How Do Cameras Follow Hockey Pucks?

NHL arenas use a combination of sensor-embedded pucks and infrared cameras mounted in the rafters to track the puck in real time. The puck itself contains tiny LEDs that beam infrared light outward, and anywhere from 16 to 28 specialized cameras hung overhead detect that light and triangulate the puck’s position on the ice. This system, called NHL Edge, runs alongside the broadcast cameras you see on TV to generate the tracking data behind replays, on-screen graphics, and live stats.

What’s Inside the Puck

Every NHL game puck now has sensors and infrared LEDs built directly into it by SMT, the league’s tracking technology partner. The LEDs sit near the top and bottom surfaces of the puck, and their light escapes through six tiny tubes called “light pipes” that channel infrared light outward in a wide cone shape. This design ensures the light reaches overhead cameras no matter how the puck is oriented, whether it’s flat on the ice, flipping through the air, or banked off the boards.

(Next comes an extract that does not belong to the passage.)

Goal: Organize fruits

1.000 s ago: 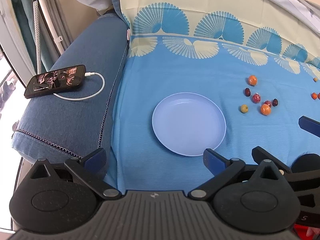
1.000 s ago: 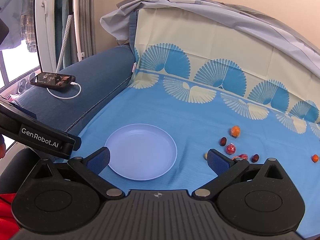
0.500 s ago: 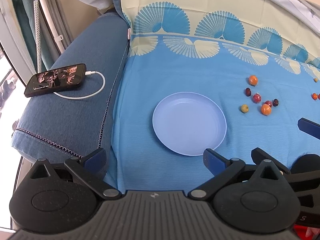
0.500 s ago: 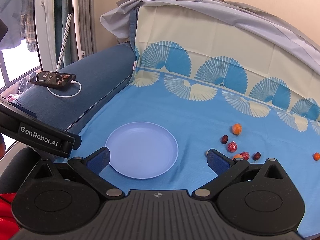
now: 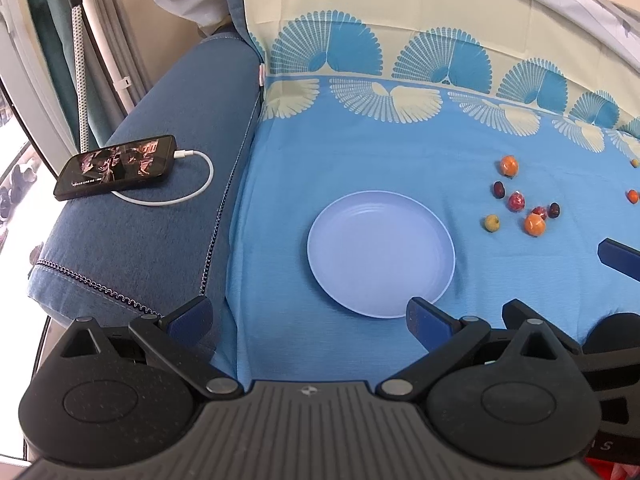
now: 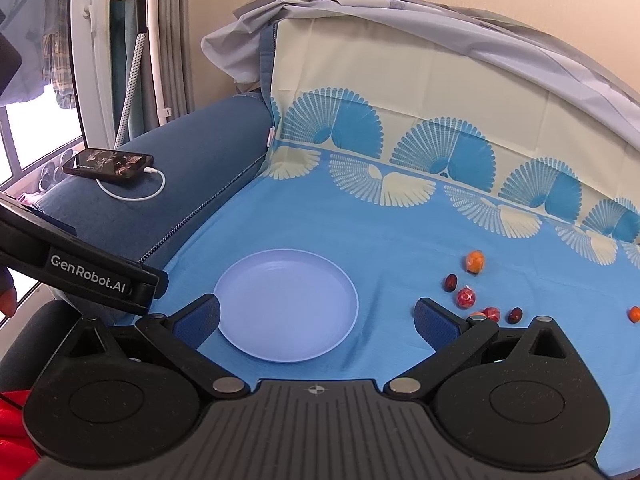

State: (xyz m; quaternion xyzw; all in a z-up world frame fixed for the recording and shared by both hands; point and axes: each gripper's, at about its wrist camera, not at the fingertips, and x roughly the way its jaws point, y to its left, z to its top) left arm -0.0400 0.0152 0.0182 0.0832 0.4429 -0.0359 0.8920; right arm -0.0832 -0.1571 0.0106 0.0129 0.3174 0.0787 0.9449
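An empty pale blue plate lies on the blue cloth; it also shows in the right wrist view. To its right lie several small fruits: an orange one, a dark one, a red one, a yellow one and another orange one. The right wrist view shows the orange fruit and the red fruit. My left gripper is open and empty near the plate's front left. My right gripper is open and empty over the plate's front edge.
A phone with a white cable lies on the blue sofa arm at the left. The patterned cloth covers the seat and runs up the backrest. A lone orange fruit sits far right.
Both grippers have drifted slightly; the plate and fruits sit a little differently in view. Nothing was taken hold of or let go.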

SMT’s sensors are integrated during manufacturing by Inglasco, the company that has supplied NHL pucks since 1996. The re-engineered design moved the LEDs closer to the puck’s surface, which disperses infrared light much more broadly than earlier versions that sent light out in narrow beams. According to SMT’s CEO Gerard Hall, this “bright star” puck gives the tracking system far better coverage and more precise location data.

The Camera Network Overhead

Each NHL arena has between 16 and 28 infrared-sensitive cameras installed in the rafters, positioned to cover every angle of the ice surface. These aren’t the broadcast cameras you see on the TV feed. They’re dedicated optical tracking cameras whose only job is picking up the infrared light from the puck (and from sensors stitched into player jerseys). By combining signals from multiple cameras at different angles, the system can triangulate the puck’s position in three dimensions, including its height off the ice.

All of this data flows through SMT’s software platform, called Oasis, which processes the raw camera feeds and distributes real-time tracking information. That data powers everything from the speed-of-shot graphics you see during broadcasts to the advanced stats available through NHL Edge.

Why Tracking a Puck Is So Difficult

A hockey puck is one of the hardest objects in professional sports to track visually. In a standard broadcast frame, the puck occupies roughly 0.005% of the total pixels. It’s a small, dark, fast-moving disc against a white surface, and it regularly disappears behind players’ bodies, gets lost in motion blur during slap shots, or blends into dark patches like the goal line or rink borders.

Computer vision researchers have documented a long list of challenges. Player skates and broadcast overlays (score bugs, network logos) create visual artifacts that algorithms can mistake for the puck. When the puck sits on a painted line, the contrast drops and it becomes nearly invisible. During scrums along the boards or in front of the net, multiple players can completely block the camera’s view for several seconds at a time. This is precisely why the NHL moved to an active infrared system rather than relying purely on what cameras can “see” in visible light.

How Software Fills the Gaps

Even with infrared sensors, the puck’s signal can momentarily drop out. When that happens, software algorithms estimate where the puck is based on its last known trajectory and speed. More advanced approaches use contextual cues from the players themselves. Researchers have developed deep learning models that analyze player positions, body poses, and formations to predict where the puck likely is, even when it’s completely hidden from view. The logic is straightforward: if five players are converging on a specific spot along the boards, the puck is probably there too.

One recent approach segments each player from the background and feeds those positions into a neural network alongside the video frame. This lets the system combine what it can see directly (the puck’s infrared signal or its visible appearance) with what it can infer from context. The model learns patterns like how players orient their sticks and bodies relative to the puck, which helps it maintain tracking through the chaotic moments that pure visual detection would miss entirely.

The Original Glow Puck

The concept of putting technology inside a hockey puck dates back to 1996, when Fox Sports introduced FoxTrax, better known as the “glow puck.” That system used 20 infrared emitting diodes packed inside the puck, arranged in five strings of four: four on top, four on the bottom, and twelve around the perimeter. Infrared cameras attached to computers around the arena detected the light, while optical encoders on the broadcast camera tripods reported each camera’s pan and tilt angle. An analog-to-digital converter tracked each camera’s zoom level. All of this data fed into a system that overlaid a blue glow (or a red comet tail for fast shots) onto the broadcast feed.

FoxTrax was polarizing with fans, and Fox dropped it after a few seasons. But the core idea, embedding infrared emitters in the puck and detecting them with specialized cameras, is essentially the same principle the NHL uses today. The difference is that modern hardware is smaller, more reliable, and paired with vastly more powerful software. Where FoxTrax was a broadcast novelty, NHL Edge is a full data platform generating hundreds of data points per second for every player and the puck simultaneously.